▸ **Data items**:
§ §
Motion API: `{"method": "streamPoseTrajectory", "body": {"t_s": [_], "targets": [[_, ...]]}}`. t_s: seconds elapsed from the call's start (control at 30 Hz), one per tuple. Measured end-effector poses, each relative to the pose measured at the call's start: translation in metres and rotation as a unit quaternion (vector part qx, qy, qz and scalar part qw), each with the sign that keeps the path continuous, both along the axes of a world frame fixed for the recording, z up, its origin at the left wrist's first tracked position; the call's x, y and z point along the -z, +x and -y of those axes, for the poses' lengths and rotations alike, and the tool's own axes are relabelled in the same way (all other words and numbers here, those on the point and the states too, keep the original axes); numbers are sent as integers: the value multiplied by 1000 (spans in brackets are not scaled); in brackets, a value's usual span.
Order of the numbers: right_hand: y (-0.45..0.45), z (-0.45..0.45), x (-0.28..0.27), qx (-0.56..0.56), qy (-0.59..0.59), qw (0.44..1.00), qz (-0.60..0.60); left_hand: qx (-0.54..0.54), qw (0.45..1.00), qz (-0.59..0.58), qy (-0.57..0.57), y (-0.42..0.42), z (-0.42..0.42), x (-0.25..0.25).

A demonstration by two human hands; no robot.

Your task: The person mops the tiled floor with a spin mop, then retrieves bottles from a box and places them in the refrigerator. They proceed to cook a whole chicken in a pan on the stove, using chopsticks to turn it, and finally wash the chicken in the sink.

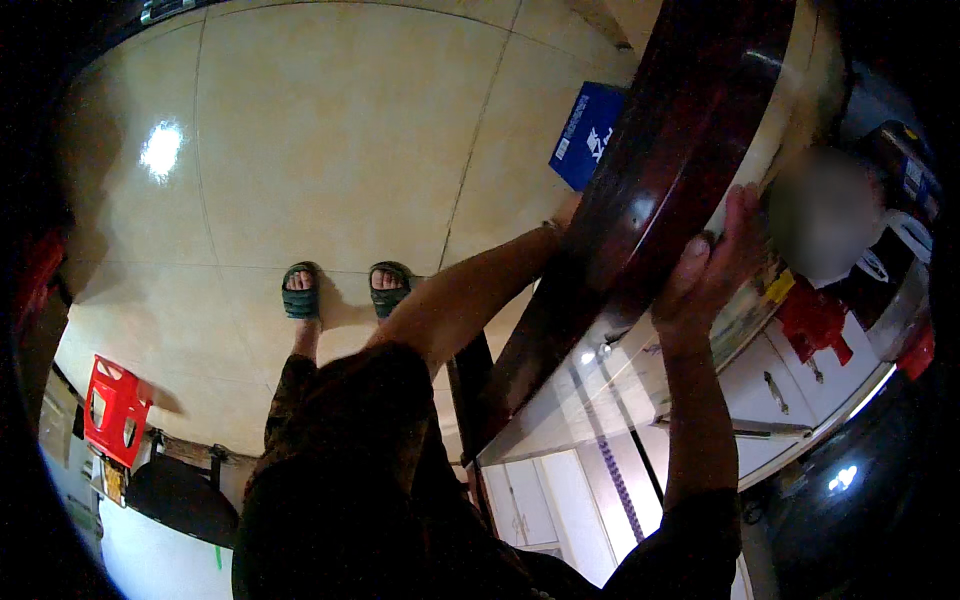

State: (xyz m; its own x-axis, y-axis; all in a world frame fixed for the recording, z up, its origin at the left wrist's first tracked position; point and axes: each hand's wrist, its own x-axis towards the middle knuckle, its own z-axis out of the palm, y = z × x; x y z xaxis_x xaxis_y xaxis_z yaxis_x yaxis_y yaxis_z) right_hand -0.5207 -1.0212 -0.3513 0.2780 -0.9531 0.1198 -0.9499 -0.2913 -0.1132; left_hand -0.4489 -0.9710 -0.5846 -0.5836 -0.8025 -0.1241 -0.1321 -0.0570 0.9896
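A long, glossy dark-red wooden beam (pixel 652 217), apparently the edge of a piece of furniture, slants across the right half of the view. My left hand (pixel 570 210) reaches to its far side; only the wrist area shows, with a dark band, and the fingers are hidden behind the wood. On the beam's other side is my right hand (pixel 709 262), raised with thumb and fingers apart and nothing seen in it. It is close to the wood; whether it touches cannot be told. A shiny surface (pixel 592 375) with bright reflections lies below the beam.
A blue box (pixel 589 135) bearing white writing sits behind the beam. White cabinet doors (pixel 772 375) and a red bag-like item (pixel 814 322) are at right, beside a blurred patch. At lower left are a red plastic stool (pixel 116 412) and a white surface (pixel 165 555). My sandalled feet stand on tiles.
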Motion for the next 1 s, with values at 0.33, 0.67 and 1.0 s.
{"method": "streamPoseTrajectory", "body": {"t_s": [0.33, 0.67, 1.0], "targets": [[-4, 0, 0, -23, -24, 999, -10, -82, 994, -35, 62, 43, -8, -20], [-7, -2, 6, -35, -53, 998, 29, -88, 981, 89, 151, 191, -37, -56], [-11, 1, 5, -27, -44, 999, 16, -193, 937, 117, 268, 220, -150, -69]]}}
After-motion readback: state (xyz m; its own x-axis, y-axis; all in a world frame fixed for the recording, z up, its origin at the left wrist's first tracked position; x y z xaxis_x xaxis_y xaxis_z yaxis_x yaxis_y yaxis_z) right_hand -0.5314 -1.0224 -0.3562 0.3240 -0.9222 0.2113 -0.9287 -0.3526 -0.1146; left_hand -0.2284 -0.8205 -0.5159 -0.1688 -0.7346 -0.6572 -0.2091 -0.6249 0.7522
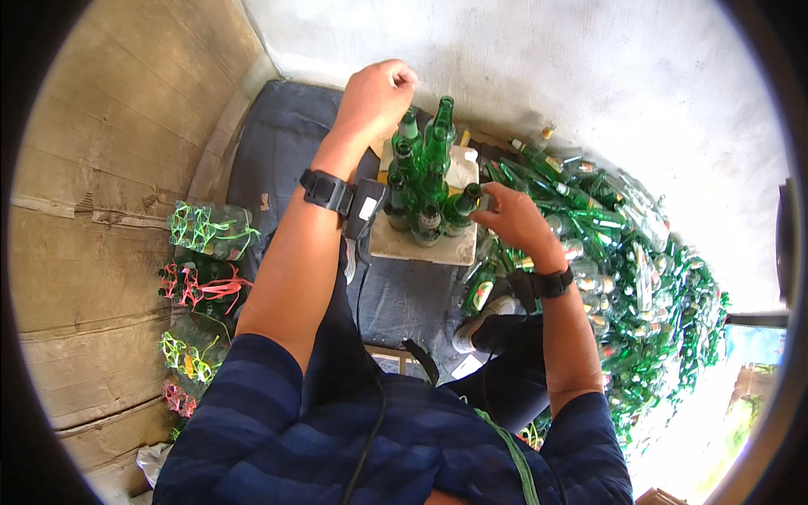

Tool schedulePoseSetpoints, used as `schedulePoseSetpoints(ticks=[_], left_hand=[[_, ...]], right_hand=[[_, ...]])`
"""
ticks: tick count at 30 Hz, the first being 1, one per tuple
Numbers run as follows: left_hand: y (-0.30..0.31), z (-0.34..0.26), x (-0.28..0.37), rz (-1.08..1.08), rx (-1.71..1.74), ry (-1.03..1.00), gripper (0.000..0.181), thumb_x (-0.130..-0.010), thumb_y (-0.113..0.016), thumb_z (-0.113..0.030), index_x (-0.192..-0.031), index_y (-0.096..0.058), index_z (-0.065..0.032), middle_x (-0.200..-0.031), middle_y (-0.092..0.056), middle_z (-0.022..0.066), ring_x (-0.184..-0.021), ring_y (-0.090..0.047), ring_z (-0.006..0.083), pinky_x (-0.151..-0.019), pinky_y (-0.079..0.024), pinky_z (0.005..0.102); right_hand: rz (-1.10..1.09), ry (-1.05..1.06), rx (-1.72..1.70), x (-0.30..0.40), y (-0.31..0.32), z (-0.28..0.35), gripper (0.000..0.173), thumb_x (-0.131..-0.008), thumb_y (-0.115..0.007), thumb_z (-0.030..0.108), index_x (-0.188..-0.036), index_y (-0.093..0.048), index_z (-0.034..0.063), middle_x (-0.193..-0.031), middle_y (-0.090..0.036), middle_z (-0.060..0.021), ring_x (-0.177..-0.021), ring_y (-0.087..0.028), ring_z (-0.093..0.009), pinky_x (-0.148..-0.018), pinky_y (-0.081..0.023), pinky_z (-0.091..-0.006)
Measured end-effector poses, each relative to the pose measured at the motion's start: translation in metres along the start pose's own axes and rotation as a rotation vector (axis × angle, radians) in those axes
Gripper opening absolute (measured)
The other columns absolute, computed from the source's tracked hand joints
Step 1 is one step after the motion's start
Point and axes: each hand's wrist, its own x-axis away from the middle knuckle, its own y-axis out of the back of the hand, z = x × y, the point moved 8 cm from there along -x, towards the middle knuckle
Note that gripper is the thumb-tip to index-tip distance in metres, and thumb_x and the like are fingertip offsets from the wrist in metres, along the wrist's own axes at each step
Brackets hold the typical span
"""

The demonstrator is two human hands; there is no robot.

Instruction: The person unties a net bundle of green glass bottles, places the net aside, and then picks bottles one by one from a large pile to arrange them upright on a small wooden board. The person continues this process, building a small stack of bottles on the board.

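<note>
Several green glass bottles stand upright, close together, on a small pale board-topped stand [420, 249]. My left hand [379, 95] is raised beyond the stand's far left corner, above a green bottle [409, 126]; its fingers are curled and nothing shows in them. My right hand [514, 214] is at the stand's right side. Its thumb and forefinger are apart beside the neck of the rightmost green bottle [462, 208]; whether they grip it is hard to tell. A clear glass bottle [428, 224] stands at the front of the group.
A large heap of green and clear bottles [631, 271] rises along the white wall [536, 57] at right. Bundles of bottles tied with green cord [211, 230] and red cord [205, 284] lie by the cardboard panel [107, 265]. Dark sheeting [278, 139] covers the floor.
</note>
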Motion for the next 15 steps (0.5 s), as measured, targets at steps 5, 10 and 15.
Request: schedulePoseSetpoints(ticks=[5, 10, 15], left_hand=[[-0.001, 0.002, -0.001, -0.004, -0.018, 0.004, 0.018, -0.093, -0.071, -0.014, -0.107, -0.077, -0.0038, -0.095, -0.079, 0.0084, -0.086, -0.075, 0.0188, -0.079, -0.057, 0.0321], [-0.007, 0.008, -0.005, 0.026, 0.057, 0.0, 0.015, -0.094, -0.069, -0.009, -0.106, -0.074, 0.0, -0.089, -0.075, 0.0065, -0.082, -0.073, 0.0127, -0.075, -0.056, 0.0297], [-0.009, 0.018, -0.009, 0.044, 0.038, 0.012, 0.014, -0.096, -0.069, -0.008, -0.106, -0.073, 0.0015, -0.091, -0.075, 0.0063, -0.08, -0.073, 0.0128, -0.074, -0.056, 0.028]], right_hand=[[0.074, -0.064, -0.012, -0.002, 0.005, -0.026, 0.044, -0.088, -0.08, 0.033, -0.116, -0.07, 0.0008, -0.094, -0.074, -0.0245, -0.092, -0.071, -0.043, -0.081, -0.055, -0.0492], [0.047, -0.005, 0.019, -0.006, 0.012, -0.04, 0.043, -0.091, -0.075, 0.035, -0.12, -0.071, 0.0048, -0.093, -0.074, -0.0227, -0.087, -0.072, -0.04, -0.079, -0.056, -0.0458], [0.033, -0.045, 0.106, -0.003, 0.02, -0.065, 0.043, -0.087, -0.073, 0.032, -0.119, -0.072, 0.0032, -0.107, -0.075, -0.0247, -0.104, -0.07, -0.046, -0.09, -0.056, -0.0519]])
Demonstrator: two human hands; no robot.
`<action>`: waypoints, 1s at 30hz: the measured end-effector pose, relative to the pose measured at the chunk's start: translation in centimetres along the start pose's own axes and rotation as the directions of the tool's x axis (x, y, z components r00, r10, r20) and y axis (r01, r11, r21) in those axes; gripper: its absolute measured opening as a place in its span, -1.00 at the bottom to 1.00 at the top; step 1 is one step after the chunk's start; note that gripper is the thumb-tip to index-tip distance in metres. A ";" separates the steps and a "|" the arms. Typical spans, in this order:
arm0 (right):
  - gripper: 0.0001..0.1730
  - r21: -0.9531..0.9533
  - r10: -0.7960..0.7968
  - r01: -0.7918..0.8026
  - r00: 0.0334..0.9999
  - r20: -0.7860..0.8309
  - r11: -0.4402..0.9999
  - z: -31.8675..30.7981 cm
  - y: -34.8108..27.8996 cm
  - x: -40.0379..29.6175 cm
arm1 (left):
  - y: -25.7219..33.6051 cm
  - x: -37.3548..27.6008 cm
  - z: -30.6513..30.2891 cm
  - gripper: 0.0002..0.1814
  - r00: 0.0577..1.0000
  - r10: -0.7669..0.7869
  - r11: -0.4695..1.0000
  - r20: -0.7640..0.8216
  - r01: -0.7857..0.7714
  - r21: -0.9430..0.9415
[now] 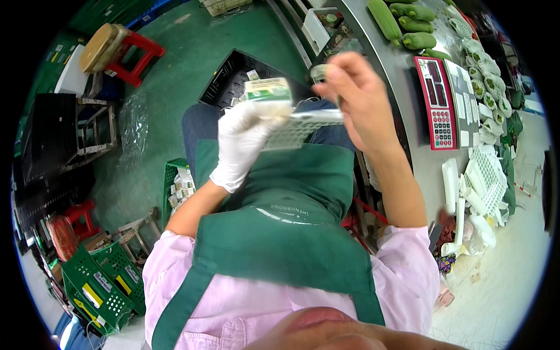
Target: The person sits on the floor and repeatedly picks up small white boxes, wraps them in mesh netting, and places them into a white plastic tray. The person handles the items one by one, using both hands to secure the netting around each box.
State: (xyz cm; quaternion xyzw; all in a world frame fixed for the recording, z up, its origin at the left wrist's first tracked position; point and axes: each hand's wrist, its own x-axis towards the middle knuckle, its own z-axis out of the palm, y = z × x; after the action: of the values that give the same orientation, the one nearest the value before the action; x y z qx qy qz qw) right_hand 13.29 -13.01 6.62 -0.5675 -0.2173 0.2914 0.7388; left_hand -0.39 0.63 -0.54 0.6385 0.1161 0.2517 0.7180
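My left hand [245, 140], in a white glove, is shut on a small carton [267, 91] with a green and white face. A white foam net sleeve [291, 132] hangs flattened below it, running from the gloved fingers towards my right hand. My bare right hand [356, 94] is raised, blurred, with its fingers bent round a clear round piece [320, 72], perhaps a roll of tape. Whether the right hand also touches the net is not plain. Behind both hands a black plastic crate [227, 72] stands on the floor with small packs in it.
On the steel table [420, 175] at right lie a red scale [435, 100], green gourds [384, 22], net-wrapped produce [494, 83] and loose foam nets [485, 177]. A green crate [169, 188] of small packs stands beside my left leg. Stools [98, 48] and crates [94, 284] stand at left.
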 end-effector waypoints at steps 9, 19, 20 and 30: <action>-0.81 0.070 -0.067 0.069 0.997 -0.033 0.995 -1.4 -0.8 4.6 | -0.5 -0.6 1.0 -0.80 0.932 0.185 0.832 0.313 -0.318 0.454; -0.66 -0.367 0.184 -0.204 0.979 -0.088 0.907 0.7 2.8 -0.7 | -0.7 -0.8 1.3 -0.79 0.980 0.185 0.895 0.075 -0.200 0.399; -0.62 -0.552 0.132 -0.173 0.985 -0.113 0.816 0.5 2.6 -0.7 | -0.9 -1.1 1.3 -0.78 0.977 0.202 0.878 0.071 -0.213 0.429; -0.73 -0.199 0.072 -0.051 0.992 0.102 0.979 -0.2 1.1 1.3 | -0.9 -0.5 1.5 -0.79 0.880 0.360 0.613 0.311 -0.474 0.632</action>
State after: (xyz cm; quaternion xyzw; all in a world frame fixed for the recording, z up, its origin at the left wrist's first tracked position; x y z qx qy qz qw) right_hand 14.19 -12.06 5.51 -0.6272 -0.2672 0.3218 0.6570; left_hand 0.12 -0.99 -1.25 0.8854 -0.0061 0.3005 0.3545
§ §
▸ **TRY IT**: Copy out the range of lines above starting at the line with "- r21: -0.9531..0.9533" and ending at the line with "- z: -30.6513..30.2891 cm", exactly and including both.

▸ **YOUR SOLUTION**:
  - r21: -0.9531..0.9533
  - r10: -0.7960..0.7968
  - r01: -0.7918..0.8026
  - r00: 0.0334..0.9999
  - r20: -0.7860..0.8309
  - r11: -0.4402..0.9999
  - z: -31.8675..30.7981 cm
  - y: -34.8108..27.8996 cm
  - x: -40.0379..29.6175 cm
arm1 (left):
  - y: -25.7219..33.6051 cm
  - x: -37.3548..27.6008 cm
  - z: -30.6513..30.2891 cm

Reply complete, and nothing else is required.